**Work to be completed**
Lines from the one containing "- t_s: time" through the end of the data are to be returned exactly, and no others.

**Input data**
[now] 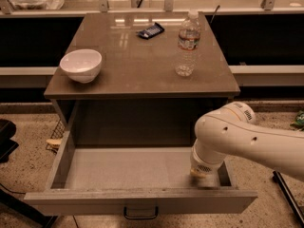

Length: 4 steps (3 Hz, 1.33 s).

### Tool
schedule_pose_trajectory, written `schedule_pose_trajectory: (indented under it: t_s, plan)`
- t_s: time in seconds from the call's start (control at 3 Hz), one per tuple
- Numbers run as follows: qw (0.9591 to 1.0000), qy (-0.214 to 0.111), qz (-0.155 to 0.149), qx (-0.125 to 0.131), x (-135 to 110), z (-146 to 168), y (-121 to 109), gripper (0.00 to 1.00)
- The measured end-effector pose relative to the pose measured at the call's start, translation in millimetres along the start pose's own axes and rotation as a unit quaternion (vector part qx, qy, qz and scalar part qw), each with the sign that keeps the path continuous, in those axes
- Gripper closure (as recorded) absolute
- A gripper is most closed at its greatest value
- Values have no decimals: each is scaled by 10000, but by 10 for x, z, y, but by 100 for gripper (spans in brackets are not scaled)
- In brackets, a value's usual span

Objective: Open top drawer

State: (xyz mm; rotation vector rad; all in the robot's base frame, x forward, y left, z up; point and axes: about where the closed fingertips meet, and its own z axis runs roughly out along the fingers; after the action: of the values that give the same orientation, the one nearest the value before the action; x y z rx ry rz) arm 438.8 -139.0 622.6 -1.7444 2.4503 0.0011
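The top drawer [142, 201] is pulled way out from under the worktop [142, 70], so it's basically opened. The gripper [199, 173] is tucked inside the drawer's right front corner, probably for dragging it; its grip can't be told.

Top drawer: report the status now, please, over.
Hand low inside the top drawer, right side. Drawer wide open. Bowl, water bottle and dark packet on the cabinet top, none in the way.
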Motion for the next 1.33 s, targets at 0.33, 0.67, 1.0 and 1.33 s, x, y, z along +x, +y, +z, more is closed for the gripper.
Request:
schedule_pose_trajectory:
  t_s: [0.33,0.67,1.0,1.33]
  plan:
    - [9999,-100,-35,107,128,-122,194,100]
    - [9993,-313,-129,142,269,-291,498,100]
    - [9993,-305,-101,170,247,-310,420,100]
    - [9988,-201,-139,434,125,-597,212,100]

**Output below**
- t_s: time in seconds from the call's start (control at 3 Hz), one per tuple
- Numbers run as follows: qw (0.9591 to 1.0000), qy (-0.214 to 0.111), qz (-0.155 to 0.149), qx (-0.125 to 0.131), x (-135 to 110), z (-146 to 168), y (-121 to 109), gripper (0.00 to 1.00)
- The measured end-effector pose relative to the pose measured at the call's start, translation in millimetres along the start pose's own axes and rotation as a unit quaternion (vector part qx, qy, qz and scalar part qw), each with the sign that keeps the path continuous, in those axes
- Gripper closure (as recorded) absolute
- A gripper is most closed at its greatest value
- Values have no decimals: each is scaled by 10000, but by 10 for x, z, y, but by 100 for gripper (spans in brackets are not scaled)
- In brackets, a value's usual span

Objective: Open top drawer

State: (xyz mm; rotation vector rad; all in the robot's base frame, x forward, y left, z up; point and axes: about where the closed fingertips meet, and its own z axis runs roughly out along the fingers; after the action: of the values that give the same orientation, the one nearest the value before the action; x y z rx ry rz) arm 438.8 -139.0 622.6 -1.7444 2.4503 0.0011
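The top drawer [142, 201] is pulled way out from under the worktop [142, 70], so it's basically opened. The gripper [199, 173] is tucked inside the drawer's right front corner, probably for dragging it; its grip can't be told.

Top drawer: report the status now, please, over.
Hand low inside the top drawer, right side. Drawer wide open. Bowl, water bottle and dark packet on the cabinet top, none in the way.
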Motion for the next 1.33 s, targets at 0.33, 0.67, 1.0 and 1.33 s, x, y, z along +x, +y, +z, more is closed for the gripper.
Request:
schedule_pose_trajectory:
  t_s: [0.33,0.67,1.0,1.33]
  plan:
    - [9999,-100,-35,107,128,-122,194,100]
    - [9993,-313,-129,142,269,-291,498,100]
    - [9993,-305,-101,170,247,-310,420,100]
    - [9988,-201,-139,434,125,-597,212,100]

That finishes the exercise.